People, some months into the blog I was running out of stories, experiences, memoirs and memories to share with you. I still had some left but I remember thinking that one can only have so many experiences in one life time, and I'd shared most of mine already. I still had a few in the box was I knew they were soon running out and I began to wonder what I'd have to share next. Of course I could always write stories, when inspiration strikes, and do the odd posts, ask questions, do games... But I've always wanted to share my stories, because I find that most people (myself inclusive) have a thirst for the tales of others' life encounters. Of course this concern was informed by the fact that I was running out and had nothing to fill the box back up with.
Basically I thought I was done with drama in my life. I thought that all the "interesting" things that could happen to me had already happened, I thought that the memoirs I had would be the only memoirs I'd ever have, I never counted on more happening.
I'd gotten to a point where I was playing it safe, playing it safe and playing by all the rules. If I didn't come close to the fire I wouldn't get burnt. But something began to tear me out of the cocoon I'd spun around myself. I was reluctant to leave the cocoon but eventually the forces succeeded. It's not like I was under duress the whole time, or like things happened independent of my own actions. No, I take some responsibility for it.
And I need to stop boring you and going round and round in circles, especially when I'm not eventually going to ask you to accompany me this trip. Suffice it to say that contrary to what I had thought there's still loads of drama in this life, there are still experiences, and my memoirs for the next few years are currently playing out before my eyes in 3D.
And in this midst of all this drama I got a call last night that both shocked, confused and amused me.
*Sarah is an old friend. In school we were never really close but I knew she was quite fond of me. She was one of those who married early and married rich and was the envy of so many. One day she told me how she met the hubster and how it was practically love at first sight. Over the years Sarah and I kept in touch, talking on the phone once every other month or so. She would call me from some exotic location, either Paris or Greece or Italy. She would talk, although never boastfully, about all the shopping she had done and how exhausting it had been. She'd tell me what colours were in trend that season and how much the price of Chanel bags had gone up. I'd listen patiently while inwardly wondering how the thinks she was telling me were to make any difference in my life and wondering at the poor-little-rich-girl tone; Sarah sometimes sounded weighed down by all the luxuries in her life. I never could relate...

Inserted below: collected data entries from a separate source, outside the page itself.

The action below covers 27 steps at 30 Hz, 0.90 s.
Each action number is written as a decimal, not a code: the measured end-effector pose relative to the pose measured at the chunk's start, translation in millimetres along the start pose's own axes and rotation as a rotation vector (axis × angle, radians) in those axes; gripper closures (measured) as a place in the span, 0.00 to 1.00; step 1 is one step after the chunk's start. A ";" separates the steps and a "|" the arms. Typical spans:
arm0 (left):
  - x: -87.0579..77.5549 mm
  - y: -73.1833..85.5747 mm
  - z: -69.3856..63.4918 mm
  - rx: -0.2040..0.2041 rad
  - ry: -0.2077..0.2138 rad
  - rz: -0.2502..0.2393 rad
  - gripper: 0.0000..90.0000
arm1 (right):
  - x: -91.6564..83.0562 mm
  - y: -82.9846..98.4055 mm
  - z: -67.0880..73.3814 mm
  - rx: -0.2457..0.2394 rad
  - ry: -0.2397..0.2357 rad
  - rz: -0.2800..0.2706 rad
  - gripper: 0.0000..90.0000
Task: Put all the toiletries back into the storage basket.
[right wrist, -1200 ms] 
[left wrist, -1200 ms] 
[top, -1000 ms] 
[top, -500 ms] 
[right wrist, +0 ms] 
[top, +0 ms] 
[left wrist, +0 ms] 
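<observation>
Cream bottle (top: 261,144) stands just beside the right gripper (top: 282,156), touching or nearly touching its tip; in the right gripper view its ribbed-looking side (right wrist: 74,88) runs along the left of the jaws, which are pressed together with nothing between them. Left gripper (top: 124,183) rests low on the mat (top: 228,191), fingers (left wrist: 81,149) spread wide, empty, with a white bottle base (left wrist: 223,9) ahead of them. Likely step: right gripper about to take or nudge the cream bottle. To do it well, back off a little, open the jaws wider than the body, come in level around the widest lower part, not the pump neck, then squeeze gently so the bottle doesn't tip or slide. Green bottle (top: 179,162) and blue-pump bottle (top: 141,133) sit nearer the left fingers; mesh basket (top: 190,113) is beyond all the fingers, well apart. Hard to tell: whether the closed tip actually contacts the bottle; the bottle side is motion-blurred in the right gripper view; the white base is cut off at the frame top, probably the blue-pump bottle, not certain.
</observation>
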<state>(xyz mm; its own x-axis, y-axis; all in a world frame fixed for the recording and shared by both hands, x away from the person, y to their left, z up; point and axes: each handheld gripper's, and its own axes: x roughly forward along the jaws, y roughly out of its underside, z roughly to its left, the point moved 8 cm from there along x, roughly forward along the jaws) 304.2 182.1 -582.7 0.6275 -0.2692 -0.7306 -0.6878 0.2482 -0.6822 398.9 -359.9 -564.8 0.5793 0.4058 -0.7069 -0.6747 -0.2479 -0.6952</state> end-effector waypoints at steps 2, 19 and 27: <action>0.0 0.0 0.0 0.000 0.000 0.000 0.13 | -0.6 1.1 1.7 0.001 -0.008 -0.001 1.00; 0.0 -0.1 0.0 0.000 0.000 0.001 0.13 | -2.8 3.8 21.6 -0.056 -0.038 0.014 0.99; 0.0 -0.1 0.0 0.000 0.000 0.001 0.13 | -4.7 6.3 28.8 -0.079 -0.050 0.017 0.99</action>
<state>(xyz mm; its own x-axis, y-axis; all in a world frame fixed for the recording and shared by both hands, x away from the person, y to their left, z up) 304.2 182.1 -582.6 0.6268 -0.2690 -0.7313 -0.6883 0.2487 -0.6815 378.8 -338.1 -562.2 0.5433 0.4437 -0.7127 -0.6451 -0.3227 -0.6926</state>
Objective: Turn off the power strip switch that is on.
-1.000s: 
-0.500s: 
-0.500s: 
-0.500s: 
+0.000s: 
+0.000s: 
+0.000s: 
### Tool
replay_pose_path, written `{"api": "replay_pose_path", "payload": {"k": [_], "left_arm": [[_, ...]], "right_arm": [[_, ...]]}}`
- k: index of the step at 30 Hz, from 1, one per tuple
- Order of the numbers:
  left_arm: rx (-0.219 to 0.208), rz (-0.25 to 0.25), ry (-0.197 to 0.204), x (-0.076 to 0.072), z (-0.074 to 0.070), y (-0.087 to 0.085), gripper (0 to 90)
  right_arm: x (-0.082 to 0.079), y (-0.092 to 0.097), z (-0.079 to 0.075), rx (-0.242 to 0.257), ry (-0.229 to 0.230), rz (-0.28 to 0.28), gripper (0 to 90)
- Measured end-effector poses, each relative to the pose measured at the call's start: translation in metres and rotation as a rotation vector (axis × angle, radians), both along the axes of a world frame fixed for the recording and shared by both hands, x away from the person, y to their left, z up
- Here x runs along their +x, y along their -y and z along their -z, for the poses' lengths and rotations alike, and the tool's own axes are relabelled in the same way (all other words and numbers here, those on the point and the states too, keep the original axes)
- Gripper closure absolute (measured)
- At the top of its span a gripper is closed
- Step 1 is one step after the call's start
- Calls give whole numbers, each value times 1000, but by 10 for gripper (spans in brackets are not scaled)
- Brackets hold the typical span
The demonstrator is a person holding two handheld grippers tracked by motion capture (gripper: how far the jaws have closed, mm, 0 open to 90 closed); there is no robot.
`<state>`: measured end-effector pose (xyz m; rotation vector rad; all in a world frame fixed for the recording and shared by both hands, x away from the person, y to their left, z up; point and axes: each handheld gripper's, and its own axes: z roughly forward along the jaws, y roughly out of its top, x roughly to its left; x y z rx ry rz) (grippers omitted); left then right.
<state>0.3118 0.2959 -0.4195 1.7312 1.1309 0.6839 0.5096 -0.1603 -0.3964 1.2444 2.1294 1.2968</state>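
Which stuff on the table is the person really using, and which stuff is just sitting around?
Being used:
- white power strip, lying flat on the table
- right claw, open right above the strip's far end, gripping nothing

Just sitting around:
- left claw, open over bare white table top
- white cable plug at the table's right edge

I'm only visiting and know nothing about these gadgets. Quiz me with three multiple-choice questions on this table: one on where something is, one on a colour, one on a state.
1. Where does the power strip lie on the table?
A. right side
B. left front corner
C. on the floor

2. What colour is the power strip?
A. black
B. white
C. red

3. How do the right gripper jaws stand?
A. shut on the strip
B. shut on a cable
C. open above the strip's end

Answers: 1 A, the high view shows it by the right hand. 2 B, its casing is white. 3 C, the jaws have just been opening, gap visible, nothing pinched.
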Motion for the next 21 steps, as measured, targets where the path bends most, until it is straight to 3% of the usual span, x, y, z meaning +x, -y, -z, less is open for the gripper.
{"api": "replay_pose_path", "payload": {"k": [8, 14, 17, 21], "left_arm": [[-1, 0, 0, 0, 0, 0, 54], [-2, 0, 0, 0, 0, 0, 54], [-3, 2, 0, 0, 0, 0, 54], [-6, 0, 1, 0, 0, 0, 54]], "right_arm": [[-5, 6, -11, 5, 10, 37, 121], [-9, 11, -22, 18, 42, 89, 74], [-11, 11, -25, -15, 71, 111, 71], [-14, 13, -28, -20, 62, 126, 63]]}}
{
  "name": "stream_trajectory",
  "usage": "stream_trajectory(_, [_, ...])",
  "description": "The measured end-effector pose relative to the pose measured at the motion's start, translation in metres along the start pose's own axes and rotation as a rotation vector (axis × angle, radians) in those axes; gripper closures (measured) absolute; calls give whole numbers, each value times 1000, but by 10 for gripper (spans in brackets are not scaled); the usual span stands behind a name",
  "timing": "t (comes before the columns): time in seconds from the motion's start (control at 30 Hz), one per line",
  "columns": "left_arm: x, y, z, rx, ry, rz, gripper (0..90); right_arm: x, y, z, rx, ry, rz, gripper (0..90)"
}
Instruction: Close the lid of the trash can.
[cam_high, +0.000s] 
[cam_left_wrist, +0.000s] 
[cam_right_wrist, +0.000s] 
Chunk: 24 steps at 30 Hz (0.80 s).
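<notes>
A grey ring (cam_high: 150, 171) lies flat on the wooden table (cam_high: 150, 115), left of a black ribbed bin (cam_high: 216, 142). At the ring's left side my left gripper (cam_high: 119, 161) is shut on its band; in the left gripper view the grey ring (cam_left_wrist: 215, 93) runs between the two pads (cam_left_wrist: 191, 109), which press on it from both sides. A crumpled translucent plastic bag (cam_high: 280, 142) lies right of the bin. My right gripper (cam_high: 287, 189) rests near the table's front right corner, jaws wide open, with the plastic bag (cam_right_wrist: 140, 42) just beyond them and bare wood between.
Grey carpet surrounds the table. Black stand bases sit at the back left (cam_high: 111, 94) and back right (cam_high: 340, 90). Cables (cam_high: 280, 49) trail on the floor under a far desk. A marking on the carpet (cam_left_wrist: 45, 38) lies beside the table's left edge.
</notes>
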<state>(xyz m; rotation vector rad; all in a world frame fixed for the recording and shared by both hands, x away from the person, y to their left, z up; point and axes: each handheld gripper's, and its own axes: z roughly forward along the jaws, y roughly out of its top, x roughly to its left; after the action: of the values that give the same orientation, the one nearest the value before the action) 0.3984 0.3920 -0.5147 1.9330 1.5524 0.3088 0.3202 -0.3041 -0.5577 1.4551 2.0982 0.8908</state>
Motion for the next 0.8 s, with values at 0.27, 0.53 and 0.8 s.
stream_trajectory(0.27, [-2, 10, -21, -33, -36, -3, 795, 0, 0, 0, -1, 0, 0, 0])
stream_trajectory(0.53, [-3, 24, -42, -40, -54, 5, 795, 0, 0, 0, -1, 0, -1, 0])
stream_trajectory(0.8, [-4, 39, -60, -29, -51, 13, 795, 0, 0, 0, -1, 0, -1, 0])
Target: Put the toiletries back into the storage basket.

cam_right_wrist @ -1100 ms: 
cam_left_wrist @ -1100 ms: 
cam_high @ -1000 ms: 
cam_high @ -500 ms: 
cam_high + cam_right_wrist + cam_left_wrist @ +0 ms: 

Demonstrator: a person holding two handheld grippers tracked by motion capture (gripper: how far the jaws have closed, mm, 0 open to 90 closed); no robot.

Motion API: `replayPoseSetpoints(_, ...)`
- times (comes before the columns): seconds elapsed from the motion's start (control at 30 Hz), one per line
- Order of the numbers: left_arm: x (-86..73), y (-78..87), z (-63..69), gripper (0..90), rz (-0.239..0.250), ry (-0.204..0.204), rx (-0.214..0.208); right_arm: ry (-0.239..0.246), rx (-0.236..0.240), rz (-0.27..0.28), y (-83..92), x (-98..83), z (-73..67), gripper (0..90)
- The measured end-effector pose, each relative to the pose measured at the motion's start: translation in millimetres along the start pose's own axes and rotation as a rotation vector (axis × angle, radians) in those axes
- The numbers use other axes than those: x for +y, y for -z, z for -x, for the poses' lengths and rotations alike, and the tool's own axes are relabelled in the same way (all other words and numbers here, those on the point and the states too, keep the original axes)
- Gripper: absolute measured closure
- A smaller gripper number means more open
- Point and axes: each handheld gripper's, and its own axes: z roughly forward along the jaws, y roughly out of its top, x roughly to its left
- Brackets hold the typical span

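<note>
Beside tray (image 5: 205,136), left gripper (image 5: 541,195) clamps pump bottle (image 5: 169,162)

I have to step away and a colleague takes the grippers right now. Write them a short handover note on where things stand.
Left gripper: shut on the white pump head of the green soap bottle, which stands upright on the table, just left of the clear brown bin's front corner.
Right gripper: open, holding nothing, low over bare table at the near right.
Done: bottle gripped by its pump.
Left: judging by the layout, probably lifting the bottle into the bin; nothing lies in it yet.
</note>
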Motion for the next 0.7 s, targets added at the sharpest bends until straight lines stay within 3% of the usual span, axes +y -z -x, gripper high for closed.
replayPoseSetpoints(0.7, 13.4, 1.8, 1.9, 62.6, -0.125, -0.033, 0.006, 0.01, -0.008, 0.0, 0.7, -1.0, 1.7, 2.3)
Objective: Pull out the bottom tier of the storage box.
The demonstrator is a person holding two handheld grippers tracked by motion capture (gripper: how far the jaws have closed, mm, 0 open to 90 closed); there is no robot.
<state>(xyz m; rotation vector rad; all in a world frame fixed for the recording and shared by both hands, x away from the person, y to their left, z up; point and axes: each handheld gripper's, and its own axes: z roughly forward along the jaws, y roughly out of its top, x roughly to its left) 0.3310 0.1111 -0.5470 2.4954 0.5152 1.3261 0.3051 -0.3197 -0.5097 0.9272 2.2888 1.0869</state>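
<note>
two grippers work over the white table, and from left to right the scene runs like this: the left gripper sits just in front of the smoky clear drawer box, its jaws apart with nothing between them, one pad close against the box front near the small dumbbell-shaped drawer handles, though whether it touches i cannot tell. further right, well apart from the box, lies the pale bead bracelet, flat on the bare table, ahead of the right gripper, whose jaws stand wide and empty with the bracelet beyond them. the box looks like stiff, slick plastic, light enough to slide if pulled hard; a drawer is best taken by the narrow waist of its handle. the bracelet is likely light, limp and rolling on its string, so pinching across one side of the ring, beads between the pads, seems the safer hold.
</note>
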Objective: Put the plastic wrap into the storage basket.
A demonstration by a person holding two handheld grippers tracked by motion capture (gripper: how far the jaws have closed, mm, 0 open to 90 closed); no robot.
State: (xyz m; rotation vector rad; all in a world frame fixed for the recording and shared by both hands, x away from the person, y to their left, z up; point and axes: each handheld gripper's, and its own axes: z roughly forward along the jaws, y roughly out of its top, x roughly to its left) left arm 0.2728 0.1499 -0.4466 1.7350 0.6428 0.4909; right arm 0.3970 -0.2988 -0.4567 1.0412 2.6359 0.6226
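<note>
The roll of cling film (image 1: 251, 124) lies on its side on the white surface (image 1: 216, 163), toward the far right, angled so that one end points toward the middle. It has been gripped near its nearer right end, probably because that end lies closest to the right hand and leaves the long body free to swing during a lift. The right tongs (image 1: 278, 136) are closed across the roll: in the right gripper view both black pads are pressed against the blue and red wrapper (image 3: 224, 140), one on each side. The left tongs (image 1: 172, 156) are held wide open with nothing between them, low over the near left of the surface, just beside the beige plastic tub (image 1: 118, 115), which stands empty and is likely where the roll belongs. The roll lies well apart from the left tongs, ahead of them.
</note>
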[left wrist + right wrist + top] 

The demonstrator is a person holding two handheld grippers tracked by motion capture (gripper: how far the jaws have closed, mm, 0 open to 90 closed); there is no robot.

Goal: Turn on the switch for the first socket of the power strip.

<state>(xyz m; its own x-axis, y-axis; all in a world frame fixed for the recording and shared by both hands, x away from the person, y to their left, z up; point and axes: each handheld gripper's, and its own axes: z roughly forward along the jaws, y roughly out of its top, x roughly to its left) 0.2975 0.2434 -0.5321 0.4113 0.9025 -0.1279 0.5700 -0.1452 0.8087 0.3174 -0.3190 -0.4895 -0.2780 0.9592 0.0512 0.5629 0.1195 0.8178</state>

Last night's call was most confounding. Most especially because I've not heard from Sarah in over a year. Sarah called me to tell me that she's leaving her husband. I freaked out. "Why?" I asked, and why tell me, I wondered. She explained and gave me details I can't post here but somewhere in all of this, there was "the mistress".
And how do I come in? I wondered again. Sarah soon told me.
Well apparently Sarah needed someone that could help her organize touts to go to the mistress' house and beat her up, and when she decided that that was what she was going to do to the mistress, arrange men to have her "fucked up", beat her up and disfigure her face [sic], it was I that came to mind. "So please Nwando I know you can help me. Please I need you to help me arrange 'boys' that will go to her house, I have her address, I'm ready to pay anything".
My first response was HIA!
And that's still what I think when the call replays in my head. Why me? What is it about me that would make someone think I'm the go-to girl to organize violent "touts". Why are people getting contracts to make supplies to companies and 5star hotels and I'm getting one to subcontract men to carry out a hit?
I explained to Sarah that I couldn't help but also added that this wasn't the way to go. Besides how many will you beat up? If your husband cheats, he cheats my dear. How many of his girlfriends are you going to beat up?
But heads up; if you're a single chic living alone on the mainland in Lagos, dating somebody's wealthy husband, you just might be about to get hit. Watch your back.